2.2. Parsing sequences

2.2. Parsing sequences
Prev	Chapter 2. Using Happy	Next

A common feature in grammars is a sequence of a particular syntactic element. In EBNF, we'd write something like n+ to represent a sequence of one or more ns, and n* for zero or more. Happy doesn't support this syntax explicitly, but you can define the equivalent sequences using simple productions.

For example, the grammar for Happy itself contains a rule like this:

prods : prod                   { [$1] }
      | prods prod             { $2 : $1 }

In other words, a sequence of productions is either a single production, or a sequence of productions followed by a single production. This recursive rule defines a sequence of one or more productions.

One thing to note about this rule is that we used left recursion to define it - we could have written it like this:

prods : prod                  { [$1] }
      | prod prods            { $1 : $2 }

The only reason we used left recursion is that Happy is more efficient at parsing left-recursive rules; they result in a constant stack-space parser, whereas right-recursive rules require stack space proportional to the length of the list being parsed.

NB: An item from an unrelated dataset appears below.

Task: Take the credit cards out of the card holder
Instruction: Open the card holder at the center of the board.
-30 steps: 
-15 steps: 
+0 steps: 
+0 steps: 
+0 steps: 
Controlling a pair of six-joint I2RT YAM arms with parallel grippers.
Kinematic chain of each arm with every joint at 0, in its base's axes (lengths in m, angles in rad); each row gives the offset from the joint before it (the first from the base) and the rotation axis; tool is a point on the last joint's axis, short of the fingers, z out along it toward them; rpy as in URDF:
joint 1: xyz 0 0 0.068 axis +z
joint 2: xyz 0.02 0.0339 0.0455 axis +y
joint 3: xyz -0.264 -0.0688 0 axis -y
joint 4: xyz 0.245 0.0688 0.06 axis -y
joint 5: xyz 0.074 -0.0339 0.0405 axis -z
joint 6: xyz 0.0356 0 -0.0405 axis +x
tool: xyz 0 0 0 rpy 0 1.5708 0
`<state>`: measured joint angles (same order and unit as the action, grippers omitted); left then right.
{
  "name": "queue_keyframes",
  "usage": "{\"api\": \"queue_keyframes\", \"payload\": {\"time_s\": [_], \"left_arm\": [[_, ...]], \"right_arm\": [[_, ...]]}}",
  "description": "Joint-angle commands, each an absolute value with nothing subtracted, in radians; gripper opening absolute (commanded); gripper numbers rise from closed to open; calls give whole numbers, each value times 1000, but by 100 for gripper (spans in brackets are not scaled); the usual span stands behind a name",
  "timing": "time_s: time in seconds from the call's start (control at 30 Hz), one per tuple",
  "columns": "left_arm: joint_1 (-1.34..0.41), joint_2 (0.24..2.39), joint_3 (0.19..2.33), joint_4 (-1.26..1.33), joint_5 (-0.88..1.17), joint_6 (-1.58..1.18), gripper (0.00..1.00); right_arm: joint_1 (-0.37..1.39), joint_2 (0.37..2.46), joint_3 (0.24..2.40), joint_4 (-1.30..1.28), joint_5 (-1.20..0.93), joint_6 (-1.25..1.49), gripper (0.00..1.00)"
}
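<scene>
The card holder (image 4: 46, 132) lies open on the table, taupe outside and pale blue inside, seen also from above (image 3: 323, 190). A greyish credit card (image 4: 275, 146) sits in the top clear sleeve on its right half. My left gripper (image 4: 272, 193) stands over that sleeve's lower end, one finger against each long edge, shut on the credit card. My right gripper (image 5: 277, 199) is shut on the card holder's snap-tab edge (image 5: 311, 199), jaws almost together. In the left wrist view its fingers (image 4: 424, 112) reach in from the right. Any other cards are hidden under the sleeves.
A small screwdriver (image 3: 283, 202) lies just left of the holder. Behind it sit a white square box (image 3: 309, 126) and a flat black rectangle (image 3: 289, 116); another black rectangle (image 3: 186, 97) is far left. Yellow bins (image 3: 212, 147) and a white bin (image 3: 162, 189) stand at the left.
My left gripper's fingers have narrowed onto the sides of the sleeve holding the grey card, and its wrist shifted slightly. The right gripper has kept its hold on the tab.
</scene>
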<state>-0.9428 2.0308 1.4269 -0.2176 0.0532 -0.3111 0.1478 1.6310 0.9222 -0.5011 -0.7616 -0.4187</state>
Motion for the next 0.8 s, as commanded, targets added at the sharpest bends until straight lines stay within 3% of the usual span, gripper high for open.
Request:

This can be extremely important where long sequences are involved, for instance in automatically generated output. For example, the parser in GHC used to use right-recursion to parse lists, and as a result it failed to parse some Happy-generated modules due to running out of stack space!

One implication of using left recursion is that the resulting list comes out reversed, and you have to reverse it again to get it in the original order. Take a look at the Happy grammar for Haskell for many examples of this.

Parsing sequences of zero or more elements requires a trivial change to the above pattern:

prods : {- empty -}           { [] }
      | prods prod            { $2 : $1 }

Yes - empty productions are allowed. The normal convention is to include the comment {- empty -} to make it more obvious to a reader of the code what's going on.

2.2.1. Sequences with separators

A common type of sequence is one with a separator: for instance function bodies in C consist of statements separated by semicolons. To parse this kind of sequence we use a production like this:

stmts : stmt                   { [$1] }
      | stmts ';' stmt         { $3 : $1 }

If the ; is to be a terminator rather than a separator (i.e. there should be one following each statement), we can remove the semicolon from the above rule and redefine stmt as

stmt : stmt1 ';'              { $1 }

where stmt1 is the real definition of statements.

We might like to allow extra semicolons between statements, to be a bit more liberal in what we allow as legal syntax. We probably just want the parser to ignore these extra semicolons, and not generate a ``null statement'' value or something. The following rule parses a sequence or zero or more statements separated by semicolons, in which the statements may be empty:

stmts : stmts ';' stmt          { $3 : $1 }
      | stmts ';'               { $1 }
      | stmt			{ [$1] }
      | {- empty -}		{ [] }

Parsing sequences of one or more possibly null statements is left as an exercise for the reader...